Last night the very lovely Pam Hartshorne, aka Jessica Hart, kindly invited me to the launch of her new book Time's Echo. Fittingly for a book partly set in Tudor York, she held the launch in the Medieval beamed splendour of the Merchant's Adventurer's Hall and treated us to delicious canapés and fizzy wine. Very civilised indeed.
Of course I bought a copy of the book and started reading it the second I got back home. I love Pam's romances and was really curious to see how she would tackle a completely different genre. Time's Echo is a timeslip, a genre I know very little about, and was described at the launch as part Philippa Gregory, part Barbara Erskine and part ghost story. Grace, who hasn't stopped moving since she was caught up in the Boxing Day tsunami, has ended up in York where she is sorting out her late godmother's affairs. She has never been to the city before so why does it seem so familiar and yet so different? And who is Hawise, the Tudor maidservant who she keeps hallucinating she is? She can't be possessed, can she?
I don't know the answer to those questions by the way because I am only on Chapter Five but so far it is totally enthralling and very atmospheric with a real sense of menace - and I am hooked!
York being the village masquerading as a city that it is, there were several guests at the launch that I knew, some I expected to see including fellow students from Pam's creative writing course, and a couple I really didn't, including a much loved colleague from years ago.

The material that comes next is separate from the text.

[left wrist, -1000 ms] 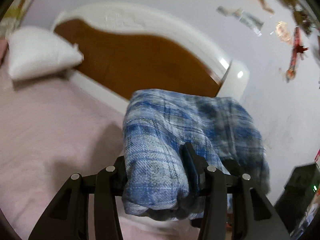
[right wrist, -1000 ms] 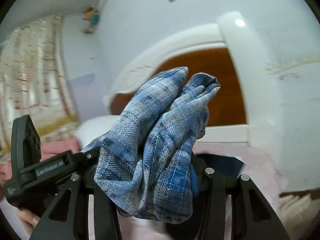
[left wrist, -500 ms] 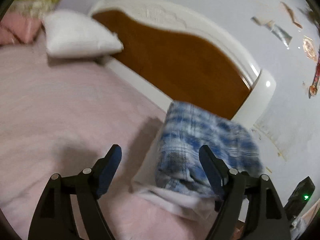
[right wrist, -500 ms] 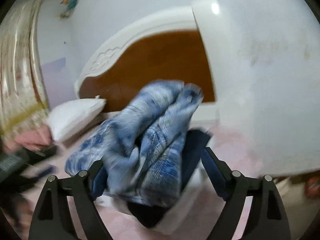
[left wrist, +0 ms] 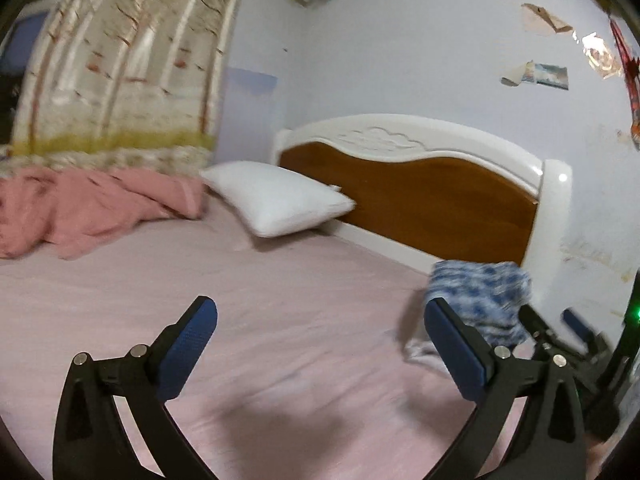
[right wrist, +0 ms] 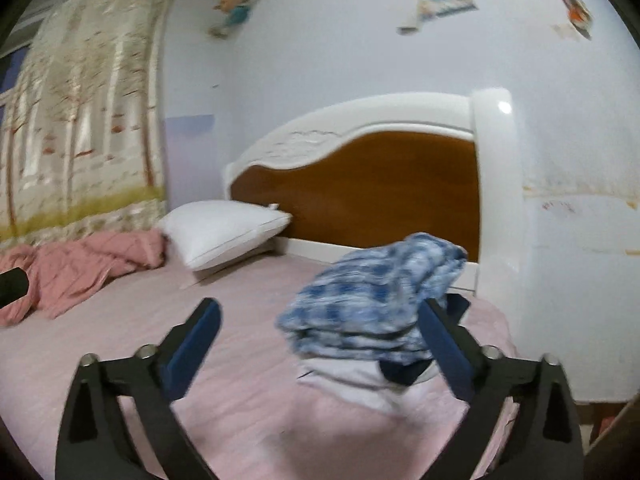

It was lovely to catch up with Donna Douglas who is also a York writer. Her latest book The Nightingale Girls is currently flying high in the charts. This one I have finished reading and can thoroughly recommend. It's an engrossing read, set in a 1930s hospital with a huge cast of brilliantly written characters and with a brilliant sense of time and place.
I feel very lucky to know such talented writers who are so generous with their time, wisdom and advice. And who write such eminently readable books. So, if you'll excuse me I have an armchair to curl up in and a book to finish.
1 comment:
I loved THE NIGHTGALE GIRLS, too - so evocative of 30s London.
Thanks for coming last night. It was great to see you and am so glad you're enjoying Time's Echo so far.